**Prompt:**
What is needed here is an exact printout of the data, with no pictures included.

**Supplied data:**
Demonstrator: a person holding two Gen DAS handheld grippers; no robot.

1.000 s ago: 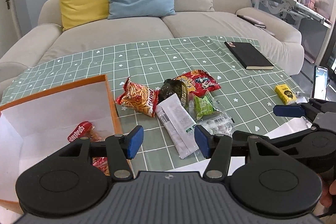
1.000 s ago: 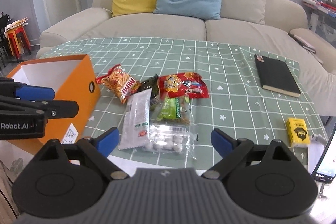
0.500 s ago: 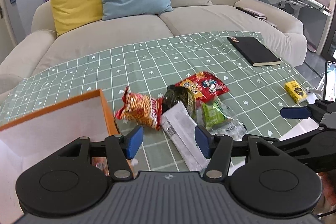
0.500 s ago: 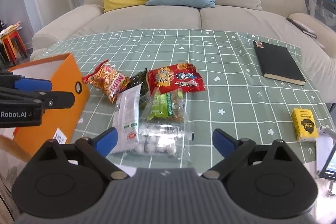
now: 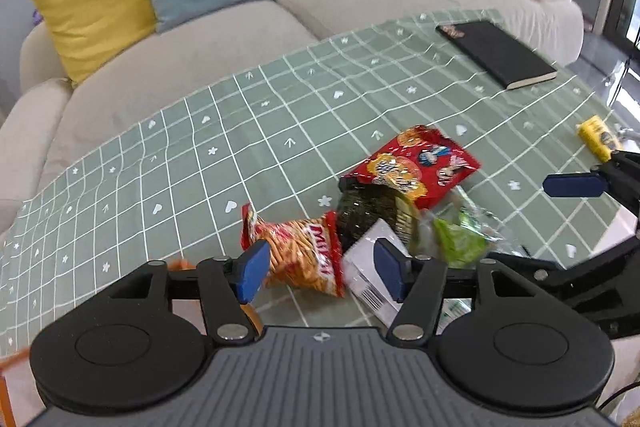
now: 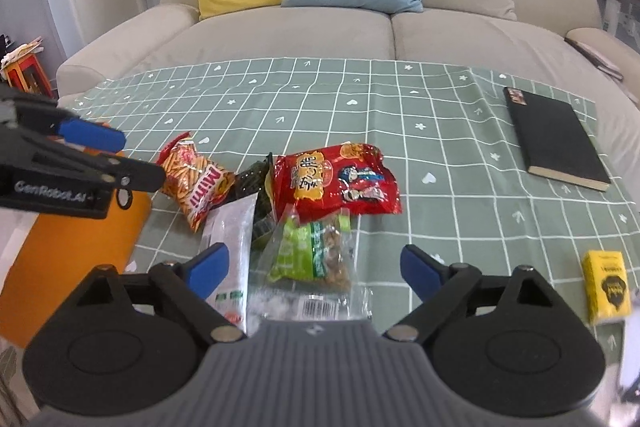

**Reply:**
Demonstrator: a person holding two Gen DAS handheld grippers; no robot.

1.000 s ago: 
1.000 s ago: 
0.500 s ago: 
0.500 s ago: 
now: 
now: 

The response is now done.